### Your task
Work out how many lines in the data below contain "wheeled", and state that count with nothing added.

Records drawn from a dataset
↓

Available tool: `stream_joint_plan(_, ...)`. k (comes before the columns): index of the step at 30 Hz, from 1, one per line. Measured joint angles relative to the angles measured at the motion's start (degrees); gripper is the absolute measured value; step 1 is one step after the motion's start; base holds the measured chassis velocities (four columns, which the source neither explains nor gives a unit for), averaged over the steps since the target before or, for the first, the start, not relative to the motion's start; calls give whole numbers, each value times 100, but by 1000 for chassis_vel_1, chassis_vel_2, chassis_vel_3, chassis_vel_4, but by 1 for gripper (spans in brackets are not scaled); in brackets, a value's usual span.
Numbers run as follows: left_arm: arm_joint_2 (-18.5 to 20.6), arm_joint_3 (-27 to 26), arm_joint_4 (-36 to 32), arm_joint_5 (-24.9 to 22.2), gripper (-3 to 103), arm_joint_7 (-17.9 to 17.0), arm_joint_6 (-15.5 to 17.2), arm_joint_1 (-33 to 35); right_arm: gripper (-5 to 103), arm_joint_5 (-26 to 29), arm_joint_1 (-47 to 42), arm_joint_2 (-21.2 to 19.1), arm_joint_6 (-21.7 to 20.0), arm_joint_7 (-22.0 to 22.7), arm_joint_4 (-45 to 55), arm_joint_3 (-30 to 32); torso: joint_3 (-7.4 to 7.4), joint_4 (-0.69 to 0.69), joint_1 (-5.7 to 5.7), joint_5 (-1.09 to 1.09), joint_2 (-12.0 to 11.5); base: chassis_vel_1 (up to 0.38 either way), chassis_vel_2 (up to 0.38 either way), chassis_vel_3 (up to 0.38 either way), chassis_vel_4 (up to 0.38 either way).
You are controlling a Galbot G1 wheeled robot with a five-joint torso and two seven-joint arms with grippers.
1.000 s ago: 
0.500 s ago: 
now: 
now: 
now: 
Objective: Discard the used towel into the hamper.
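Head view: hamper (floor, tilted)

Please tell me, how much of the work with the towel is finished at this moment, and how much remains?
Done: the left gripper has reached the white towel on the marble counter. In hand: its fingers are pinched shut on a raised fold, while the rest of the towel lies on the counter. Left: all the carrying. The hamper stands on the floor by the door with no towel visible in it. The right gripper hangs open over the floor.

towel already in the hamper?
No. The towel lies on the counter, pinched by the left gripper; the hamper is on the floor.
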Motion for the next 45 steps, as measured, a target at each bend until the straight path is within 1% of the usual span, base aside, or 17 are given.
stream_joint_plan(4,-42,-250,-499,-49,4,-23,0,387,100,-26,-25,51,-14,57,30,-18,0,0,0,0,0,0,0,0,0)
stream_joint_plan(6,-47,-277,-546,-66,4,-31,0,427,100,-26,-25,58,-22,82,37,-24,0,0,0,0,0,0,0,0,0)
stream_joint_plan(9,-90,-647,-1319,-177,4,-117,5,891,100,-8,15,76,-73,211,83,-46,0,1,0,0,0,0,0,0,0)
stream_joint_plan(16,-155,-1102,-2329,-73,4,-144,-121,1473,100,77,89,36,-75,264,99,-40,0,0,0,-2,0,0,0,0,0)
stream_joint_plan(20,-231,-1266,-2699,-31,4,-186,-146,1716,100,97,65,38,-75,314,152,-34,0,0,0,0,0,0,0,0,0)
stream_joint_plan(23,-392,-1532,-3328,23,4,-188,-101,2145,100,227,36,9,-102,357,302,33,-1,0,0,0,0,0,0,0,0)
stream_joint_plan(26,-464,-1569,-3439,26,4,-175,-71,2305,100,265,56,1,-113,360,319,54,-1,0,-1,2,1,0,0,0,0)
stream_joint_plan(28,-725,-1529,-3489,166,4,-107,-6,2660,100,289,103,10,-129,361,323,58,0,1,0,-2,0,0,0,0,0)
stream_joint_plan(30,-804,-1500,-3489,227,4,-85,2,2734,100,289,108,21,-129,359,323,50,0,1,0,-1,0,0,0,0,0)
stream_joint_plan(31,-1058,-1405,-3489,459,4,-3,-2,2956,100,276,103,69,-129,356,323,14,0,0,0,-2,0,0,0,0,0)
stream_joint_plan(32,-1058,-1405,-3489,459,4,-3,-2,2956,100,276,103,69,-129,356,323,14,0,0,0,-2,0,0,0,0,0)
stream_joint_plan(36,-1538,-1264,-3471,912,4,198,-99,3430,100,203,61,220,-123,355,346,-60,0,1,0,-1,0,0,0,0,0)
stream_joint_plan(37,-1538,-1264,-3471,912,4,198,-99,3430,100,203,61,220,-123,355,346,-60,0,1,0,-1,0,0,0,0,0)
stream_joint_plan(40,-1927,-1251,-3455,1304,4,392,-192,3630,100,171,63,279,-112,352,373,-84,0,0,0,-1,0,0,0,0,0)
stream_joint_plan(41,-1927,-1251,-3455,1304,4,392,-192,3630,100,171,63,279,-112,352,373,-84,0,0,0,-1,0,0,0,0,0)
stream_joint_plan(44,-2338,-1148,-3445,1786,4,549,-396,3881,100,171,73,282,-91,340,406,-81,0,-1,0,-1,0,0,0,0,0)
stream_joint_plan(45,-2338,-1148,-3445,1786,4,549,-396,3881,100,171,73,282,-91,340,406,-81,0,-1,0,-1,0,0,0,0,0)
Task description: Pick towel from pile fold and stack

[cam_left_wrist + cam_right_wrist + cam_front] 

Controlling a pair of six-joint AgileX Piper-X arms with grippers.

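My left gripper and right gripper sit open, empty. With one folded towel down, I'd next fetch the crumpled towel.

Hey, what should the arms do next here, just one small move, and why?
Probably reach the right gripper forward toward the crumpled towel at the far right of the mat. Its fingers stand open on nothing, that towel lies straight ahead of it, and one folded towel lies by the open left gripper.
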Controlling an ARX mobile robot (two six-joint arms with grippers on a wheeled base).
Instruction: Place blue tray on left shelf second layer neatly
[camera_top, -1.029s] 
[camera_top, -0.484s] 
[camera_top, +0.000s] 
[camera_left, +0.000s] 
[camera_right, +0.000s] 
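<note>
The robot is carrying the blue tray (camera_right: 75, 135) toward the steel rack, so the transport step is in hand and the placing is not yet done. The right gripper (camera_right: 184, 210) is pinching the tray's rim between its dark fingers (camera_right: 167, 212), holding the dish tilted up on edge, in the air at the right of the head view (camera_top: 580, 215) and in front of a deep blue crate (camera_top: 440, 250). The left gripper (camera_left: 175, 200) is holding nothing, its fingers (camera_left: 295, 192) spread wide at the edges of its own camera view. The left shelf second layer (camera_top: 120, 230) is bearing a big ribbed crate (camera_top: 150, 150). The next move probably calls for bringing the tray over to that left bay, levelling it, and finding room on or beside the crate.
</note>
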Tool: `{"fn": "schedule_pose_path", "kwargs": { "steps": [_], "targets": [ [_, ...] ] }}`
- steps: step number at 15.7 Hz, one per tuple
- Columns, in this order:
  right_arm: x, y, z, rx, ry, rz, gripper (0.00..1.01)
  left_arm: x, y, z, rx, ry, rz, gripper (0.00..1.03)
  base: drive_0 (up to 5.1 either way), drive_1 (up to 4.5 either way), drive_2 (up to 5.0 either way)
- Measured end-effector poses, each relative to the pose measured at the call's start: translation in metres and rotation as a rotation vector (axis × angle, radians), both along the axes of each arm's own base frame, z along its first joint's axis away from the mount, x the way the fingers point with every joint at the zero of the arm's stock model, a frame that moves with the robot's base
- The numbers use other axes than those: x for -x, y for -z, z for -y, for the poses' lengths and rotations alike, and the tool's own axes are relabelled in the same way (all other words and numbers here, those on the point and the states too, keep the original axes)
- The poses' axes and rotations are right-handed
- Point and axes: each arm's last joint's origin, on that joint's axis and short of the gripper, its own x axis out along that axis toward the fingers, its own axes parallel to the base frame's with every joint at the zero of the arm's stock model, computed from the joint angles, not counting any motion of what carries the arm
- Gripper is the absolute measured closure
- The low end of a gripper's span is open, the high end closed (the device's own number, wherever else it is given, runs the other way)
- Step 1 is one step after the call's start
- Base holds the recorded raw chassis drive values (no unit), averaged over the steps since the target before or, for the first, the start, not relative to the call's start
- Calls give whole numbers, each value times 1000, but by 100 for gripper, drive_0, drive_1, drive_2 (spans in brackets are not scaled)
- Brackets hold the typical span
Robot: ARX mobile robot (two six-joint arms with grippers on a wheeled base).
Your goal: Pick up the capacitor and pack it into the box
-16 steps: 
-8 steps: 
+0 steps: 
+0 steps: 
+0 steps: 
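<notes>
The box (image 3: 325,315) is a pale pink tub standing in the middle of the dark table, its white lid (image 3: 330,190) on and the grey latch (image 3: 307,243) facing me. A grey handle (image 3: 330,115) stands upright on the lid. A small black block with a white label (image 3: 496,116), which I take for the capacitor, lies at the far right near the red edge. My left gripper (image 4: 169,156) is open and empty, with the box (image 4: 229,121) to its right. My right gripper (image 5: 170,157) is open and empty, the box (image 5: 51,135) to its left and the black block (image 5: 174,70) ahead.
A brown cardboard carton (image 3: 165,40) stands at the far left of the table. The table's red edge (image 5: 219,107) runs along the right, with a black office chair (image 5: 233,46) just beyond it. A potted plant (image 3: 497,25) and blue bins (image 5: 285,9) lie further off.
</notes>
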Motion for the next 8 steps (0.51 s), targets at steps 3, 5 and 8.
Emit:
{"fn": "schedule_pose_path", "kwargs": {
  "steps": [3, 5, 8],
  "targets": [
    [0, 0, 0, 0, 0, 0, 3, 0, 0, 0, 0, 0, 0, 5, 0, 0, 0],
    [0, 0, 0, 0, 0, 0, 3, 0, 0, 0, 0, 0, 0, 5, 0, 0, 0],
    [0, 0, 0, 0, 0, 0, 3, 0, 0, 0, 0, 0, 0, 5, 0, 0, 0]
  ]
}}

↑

### Solved exercise
3